With all that being said, a shift to modern distributed architecture sounds quite good now doesn’t it?
This would not be a data engineering blog if we did not mention word monolithic at least a few times. Well, centralized architecture is of course followed with huge monolithic structures on top of it. But building microservices for accessing the centralized data will not help you there.
So, how do we shift?
You guessed it. By switching on a data mesh architecture. But how do we implement it?
DATA MESH IMPLEMENTATION
To mesh or not to mesh: that is the question indeed. We are not saying everyone should switch but who should?
Ask yourself the following:
- How many data sources does your company have?
- How many analysts, engineers, scientists, product managers do you have on your data team(s)?

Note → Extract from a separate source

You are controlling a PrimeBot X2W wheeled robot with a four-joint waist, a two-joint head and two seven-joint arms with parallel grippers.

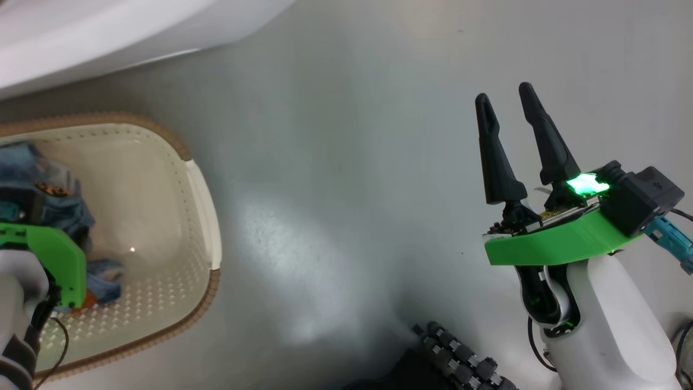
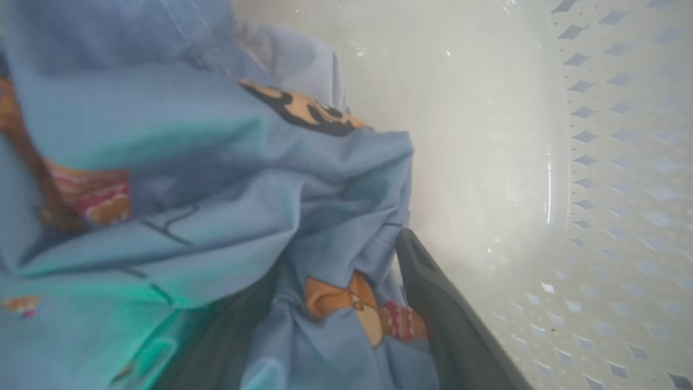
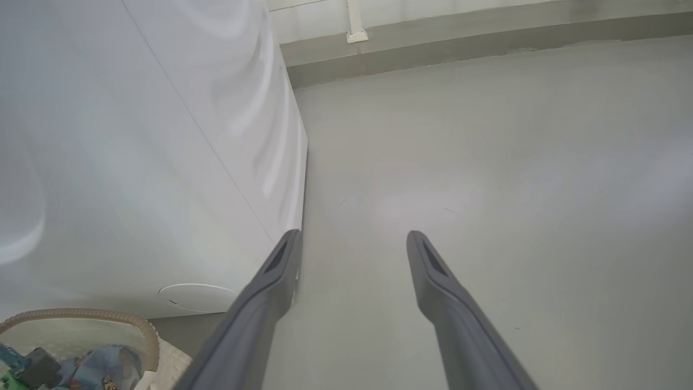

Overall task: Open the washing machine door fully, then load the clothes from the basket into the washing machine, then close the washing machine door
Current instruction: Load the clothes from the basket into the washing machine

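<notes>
Head view: our left arm point(image 1: 32, 281) dips into the basket point(image 1: 201, 206), where the clothes point(image 1: 62, 216) lie, beside the washing machine point(image 1: 81, 38). Our right gripper point(image 1: 503, 96) hangs spread and empty over the floor point(image 1: 335, 162).

Left wrist view: the left gripper point(image 2: 325, 287) stands wide, blue cloth bunched between its fingers, not yet pinched.

Right wrist view: dark fingers apart, the machine's white flank alongside.

We judge loading barely begun. Whether the washing machine door is open we cannot tell, and closing it remains.

glossy grey floor point(image 1: 335, 179) with soft glare, perhaps a pale wall point(image 3: 460, 8) beyond
</notes>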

- How many functional teams rely on your decision-making? Sales, operation, marketing, procurement…?
- How often is the data engineering team a bottleneck for the implementation of new data products?

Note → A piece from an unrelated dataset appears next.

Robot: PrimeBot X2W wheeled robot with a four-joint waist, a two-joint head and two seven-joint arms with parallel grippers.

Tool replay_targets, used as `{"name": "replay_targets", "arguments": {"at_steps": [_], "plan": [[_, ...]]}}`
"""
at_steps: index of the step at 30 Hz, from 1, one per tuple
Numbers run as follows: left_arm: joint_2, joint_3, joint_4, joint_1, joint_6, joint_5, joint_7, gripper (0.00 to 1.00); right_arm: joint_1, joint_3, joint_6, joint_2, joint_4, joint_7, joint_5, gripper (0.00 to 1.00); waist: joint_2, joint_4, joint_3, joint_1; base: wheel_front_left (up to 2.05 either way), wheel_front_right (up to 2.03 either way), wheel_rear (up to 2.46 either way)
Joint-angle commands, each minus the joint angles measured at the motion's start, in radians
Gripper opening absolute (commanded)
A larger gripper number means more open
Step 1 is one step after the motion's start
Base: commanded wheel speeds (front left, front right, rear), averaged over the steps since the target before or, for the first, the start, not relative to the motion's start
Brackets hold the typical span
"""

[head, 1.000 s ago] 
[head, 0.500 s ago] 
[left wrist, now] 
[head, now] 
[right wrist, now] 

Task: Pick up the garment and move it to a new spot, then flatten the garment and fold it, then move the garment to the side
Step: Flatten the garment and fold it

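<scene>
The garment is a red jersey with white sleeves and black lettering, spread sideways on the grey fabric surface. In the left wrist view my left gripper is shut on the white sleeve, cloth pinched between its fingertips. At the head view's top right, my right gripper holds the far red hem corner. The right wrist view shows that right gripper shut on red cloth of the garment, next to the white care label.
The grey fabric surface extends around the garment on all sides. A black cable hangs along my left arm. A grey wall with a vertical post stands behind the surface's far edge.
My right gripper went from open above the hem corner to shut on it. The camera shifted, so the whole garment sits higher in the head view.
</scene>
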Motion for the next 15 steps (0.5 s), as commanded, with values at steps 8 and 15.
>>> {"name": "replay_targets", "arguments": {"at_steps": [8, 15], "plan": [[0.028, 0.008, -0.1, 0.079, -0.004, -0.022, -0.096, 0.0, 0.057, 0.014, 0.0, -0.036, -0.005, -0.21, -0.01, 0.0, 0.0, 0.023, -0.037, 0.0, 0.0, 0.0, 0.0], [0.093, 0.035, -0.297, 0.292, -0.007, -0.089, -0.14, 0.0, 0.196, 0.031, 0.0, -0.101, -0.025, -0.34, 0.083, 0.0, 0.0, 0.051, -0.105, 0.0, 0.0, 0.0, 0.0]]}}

- How high of a priority is data governance for your organization? (That low? Think again!)
If you score high on most topics, then your organization is in the data mesh sweet spot and you would be wise to join the data revolution.
Moving from data lake to data mesh
Implementation for companies starting fresh is easier than making a digital transformation on existing infrastructure. In that case, you follow mesh guidelines and organize your data accordingly, creating a culture in your company based on mesh principles of data democratization. When it comes to existing enterprises, you would need to go through a transformation. That takes time, energy and focus, but there is a way. There are couple of options (more details can be found on this blog post Data mesh applied).
You can make your architecture full data mesh and decentralize ownership of both raw data and transformed data or you can use a hybrid approach and ‘mesh’ only one. It depends on your resources. In time, you can make changes and decentralize the part that is left.
Decisions, decisions… Yes, this one is a hard one. But let us help you to some extent. First, rate you company by the previously described standards. Then ask yourself:
Do we value serving over ingesting? Discovering and using over extracting and loading? Do we prefer publishing events as streams over centralized pipelines? And finally, do we want an ecosystem of data products over a centralized data platform?
If yes, then data mesh is the right concept for you, and you end up with a paradigm used for breaking down the big data monolith into harmonized, collaborative, and distributed ecosystems, to enable close collaboration between data scientists & data engineers which leads into getting the results faster and more aligned with your business goals, also known as data mesh.